FastAPI, RabbitMQ, Celery: what's wrong with the code?


FastAPI app:

import fastapi as _fastapi
from celery import Celery
from celery.result import AsyncResult


app = _fastapi.FastAPI()

celery_app = Celery(
    "worker",
    broker_url="amqp://guest:guest@rabbit:5672//",
    result_backend="rpc://",
)
celery_app.conf.task_routes = {"celery_worker.test_celery": "test-queue"}
celery_app.conf.update(task_track_started=True)


@app.get("/{word}")
async def root(word: str):
    task = celery_app.send_task("celery_worker.test_celery", args=[word])
    return {"message": "Word received", "id": f"{task}"}


@app.get("/api/result/{task_id}")
async def result(task_id: str):
    task = AsyncResult(task_id)
    # Task Not Ready
    if not task.ready():
        return {"status": task.status}
    # Task done: return the value
    task_result= task.get()
    result = task_result.get("result")
    return {"task_id": str(task_id),
            "status": task_result.get("status"),
            "result": result,
    }

Dockerfile:

FROM python:3.10-slim
WORKDIR /app
ENV PYTHONDONTWRITEBYTECODE 1
ENV PYTHONUNBUFFERED 1
COPY ./requirements.txt .
RUN pip install --upgrade pip && pip install -r requirements.txt --no-cache-dir
COPY . .

docker-compose.yml:

version: '3.8'
services:
  ylab:
    container_name: ylab
    build:
      context: .
    command: "uvicorn main:app --reload --host 0.0.0.0"
    ports:
      - "8000:8000"
    networks:
      - api_network
  rabbit:
    container_name: rabbit
    image: rabbitmq:3.10.7-management
    ports:
      - "15672:15672"
      - "5672:5672"
    networks:
      - api_network
  celery_worker:
    container_name: celery_worker
    build:
      context: .
    command: celery -A main.celery_app worker --loglevel=INFO
    networks:
      - api_network

networks:
  api_network:
    name: api_network

The root() function works well. I can send messages, return a task id, and see all the messages in the RabbitMQ queue, but the result() function for any task id returns task.ready() == False

Can anyone tell me what is the error in this code?

Services info:

RabbitMQ 3.10.7

Celery:

celery@415bde516932 v5.2.3 (dawn-chorus)

Linux-5.10.0-18-amd64-x86_64-with-glibc2.31 2023-02-05 12:02:49

app: worker:0x7f3679306c20

transport: amqp://guest:**@rabbit:5672//

results: rpc://

concurrency: 8 (prefork)

task events: OFF (enable -E to monitor tasks in this worker)

[queues]

.> celery exchange=celery(direct) key=celery


Solution

  • According to the documentation for task_track_started:

    If True the task will report its status as ‘started’ when the task is executed by a worker.

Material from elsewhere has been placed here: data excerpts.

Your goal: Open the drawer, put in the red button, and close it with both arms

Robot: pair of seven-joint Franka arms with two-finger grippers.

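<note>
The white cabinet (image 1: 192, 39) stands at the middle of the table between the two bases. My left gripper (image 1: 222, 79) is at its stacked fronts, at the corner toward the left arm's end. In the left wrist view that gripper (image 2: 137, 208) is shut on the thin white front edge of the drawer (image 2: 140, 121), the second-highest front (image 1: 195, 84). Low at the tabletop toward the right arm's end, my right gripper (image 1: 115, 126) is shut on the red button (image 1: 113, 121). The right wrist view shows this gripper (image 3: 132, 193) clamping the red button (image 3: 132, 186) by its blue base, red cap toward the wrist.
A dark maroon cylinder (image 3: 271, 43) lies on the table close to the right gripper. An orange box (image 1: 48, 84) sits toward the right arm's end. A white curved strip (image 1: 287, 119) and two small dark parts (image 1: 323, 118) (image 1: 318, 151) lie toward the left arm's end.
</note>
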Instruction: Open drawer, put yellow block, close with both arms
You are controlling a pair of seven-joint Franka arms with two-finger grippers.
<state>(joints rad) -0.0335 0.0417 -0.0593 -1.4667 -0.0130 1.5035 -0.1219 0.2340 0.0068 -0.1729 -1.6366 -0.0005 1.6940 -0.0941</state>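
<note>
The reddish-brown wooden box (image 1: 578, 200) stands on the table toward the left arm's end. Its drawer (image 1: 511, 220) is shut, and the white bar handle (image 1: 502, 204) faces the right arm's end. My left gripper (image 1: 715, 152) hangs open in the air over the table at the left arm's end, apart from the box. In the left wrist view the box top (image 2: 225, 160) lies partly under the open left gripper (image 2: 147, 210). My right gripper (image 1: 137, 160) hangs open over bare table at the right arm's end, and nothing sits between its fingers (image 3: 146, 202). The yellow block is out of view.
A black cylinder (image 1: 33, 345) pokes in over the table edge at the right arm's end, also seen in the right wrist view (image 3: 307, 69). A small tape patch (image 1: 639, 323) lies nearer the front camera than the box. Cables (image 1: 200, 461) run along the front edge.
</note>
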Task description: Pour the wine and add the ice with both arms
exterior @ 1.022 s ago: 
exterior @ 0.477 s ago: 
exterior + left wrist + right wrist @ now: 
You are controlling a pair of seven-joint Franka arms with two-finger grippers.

    But in your code, you don't seem to have anything consuming the tasks that you're placing on the queue. They will stay in PENDING state forever.

    I started by writing your code to use automatic task routing, using <func>.delay to call a task rather than the lower-level send_task method:

    import time
    
    import fastapi as _fastapi
    from celery import Celery
    from celery.result import AsyncResult
    
    app = _fastapi.FastAPI()
    
    celery_app = Celery(
        "worker",
        broker_url="amqp://guest:guest@rabbit:5672//",
        result_backend="rpc://",
    )
    celery_app.conf.update(task_track_started=True)
    
    @celery_app.task
    def test_celery(word):
        time.sleep(10)
        return word.upper()
    
    
    @app.get("/{word}")
    async def root(word: str):
        task = test_celery.delay(word)
        return {"message": "Word received", "id": f"{task}"}
    
    
    @app.get("/api/result/{task_id}")
    async def result(task_id: str):
        task = AsyncResult(task_id)
    
        # Task Not Ready
        if not task.ready():
            return {"status": task.status}
    
        # Task done: return the value
        task_result= task.get()
        return {"task_id": str(task_id),
                "result": task_result,
        }
    

    When running the above code, a connection to /foo results in:

    {"message":"Word received","id":"34bfe48d-6ab3-4dec-ad7d-aa567315a609"}
    

    A subsequent call to /api/result/34bfe48d-6ab3-4dec-ad7d-aa567315a609 yields:

    {"status":"STARTED"}
    

    And if we wait for 10 seconds, the same request results in:

    {"task_id":"34bfe48d-6ab3-4dec-ad7d-aa567315a609","result":"FOO"}
    

    We've demonstrated that things work correctly when using automatic task routing. So why isn't your original code working? There are three problems:

    1. You don't have anything watch test-queue.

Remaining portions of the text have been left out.